The pop-up has gotten the word out to bartenders, too. Gavaldon is currently the bar manager at Ostrich Farm in Echo Park, and says since she’s announced the Fingerjoint, lesbian bartenders across the city have sent her messages asking when she’s opening and when they can come work there. “It’s the dream, because the masculine toxicity you deal with as female bartender is real,” Gavaldon said. “Specifically for queer bartenders, lesbian bartenders. That’s why they’re coming out of the woodwork. They’re like, I can make drinks and maybe be in charge and not feel like I’m being a raging, you know... It’s so real.” When asked why the bar industry is so toxic, Amador says, “Because men own the industry.”

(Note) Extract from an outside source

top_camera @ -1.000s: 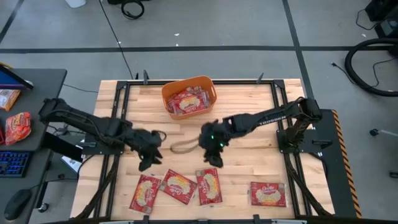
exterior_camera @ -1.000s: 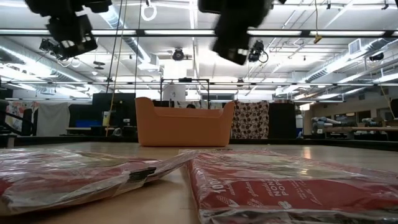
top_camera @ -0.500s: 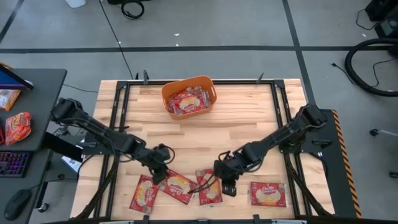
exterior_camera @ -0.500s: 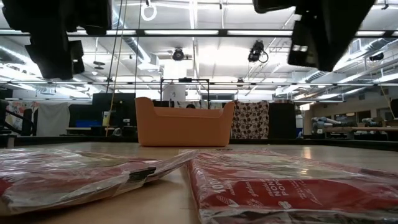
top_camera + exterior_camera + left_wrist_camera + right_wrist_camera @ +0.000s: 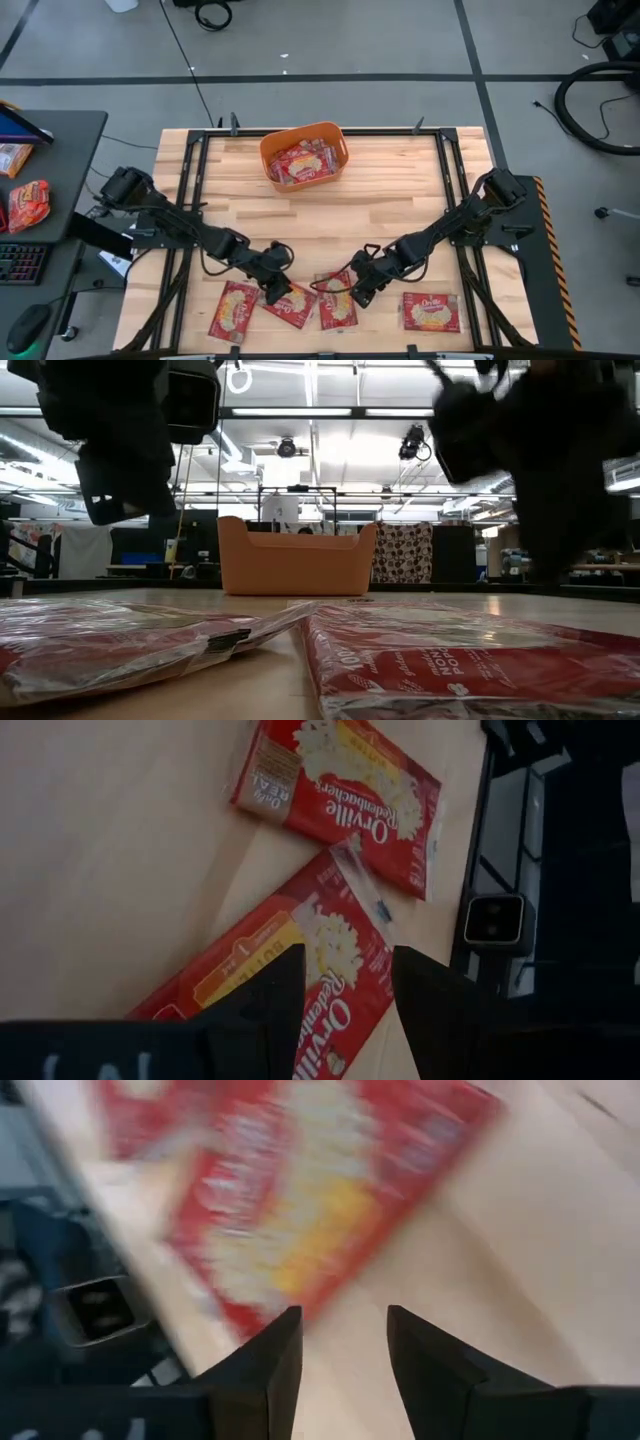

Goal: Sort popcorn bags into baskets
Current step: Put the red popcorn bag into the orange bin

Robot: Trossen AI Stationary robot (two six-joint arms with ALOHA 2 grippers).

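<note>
Several red popcorn bags lie flat along the table's near edge: one [image 5: 233,310] at the left, two in the middle [image 5: 292,303] [image 5: 337,302], one [image 5: 431,311] at the right. More fill the orange basket [image 5: 270,150] at the far side. My left gripper [image 5: 279,291] hovers open over the second bag [image 5: 300,970], fingers slanting down. My right gripper [image 5: 357,293] hovers open beside the third bag [image 5: 310,1200]. In the low view both grippers hang above the bags [image 5: 460,660], clear of them.
Bare wood [image 5: 320,220] stretches between the basket and the row of bags. Black frame rails [image 5: 190,200] run along the table's left and right sides. A small camera [image 5: 493,920] sits at the near edge. A side desk at the left carries an orange-red snack packet [image 5: 28,205].
Both grippers have come down from the middle of the table toward its near edge, the left also drifting rightward, and now hang low over the row of bags. The right gripper has rolled about its own axis on the way. The bags have not moved.
</note>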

The Fingerjoint’s most powerful promise is just that: ownership. Any type of women-owned bars are vanishingly rare; there are only a few in Los Angeles. Right now, events for queer women aren’t just peripatetic; they usually happen on men’s turf, whether it’s bars owned by gay men or, say, the roof of the Ace Hotel, where popular event Lez Croix holds its Pride parties. Amador and Gavaldon want to offer a more stable home for the pop-up parties that already serve the community, if they want it. And they hope this permanent space, with daily hours, will help break the disconnect cycle. “What happens when you go to a space where the bartender greets you by name?” Amador asks. “Now you’re building relationships that you can have more frequently, that are going to last longer.”

It’s so easy to imagine, it’s shocking it doesn’t already exist: an art-studded bar in blond woods and on-trend splashes of color, with ample hooks, crowned by the improbable marble finger warding off those who mean ill, like an evil eye. LA dykes and their queer co-conspirators crowd the bar; out back there’s a patio, host to a queer-run pop-up serving food (the Fingerjoint just partnered with queer-run Jamaican pop-up Noisy Library). A DJ is setting up for the dance party later that night, and there are posters for everything from environmental organizing to an L Word watch party, since, after all, it’s back. People show up with their exes to meet their new lovers, friendships and collaborations spark, and long-paired-up couples come by for their weekly happy hour. The bar vibes with connection.

Lesbian bars are rarely profitable, or even particularly stable, businesses; the community faces interlocking obstacles to economic stability or power. And no one bar will be able to serve the massive community of queer people in Los Angeles who lack their own spaces. The real tragedy is not just that there aren’t any lesbian bars, but that there’s only one on the horizon. The rising generation of lesbians, bi women, nonbinary people, trans people, and other folks along the queerness spectrum is steeped in restaurant and bar culture, yet has had little chance to develop a queer bar culture of its own. The Fingerjoint is ephemeral at the moment, but it represents the prospect of something needed in a concrete way — spaces where you’re not just tolerated, or welcomed, or invited Tuesday nights, but ones that you actually own.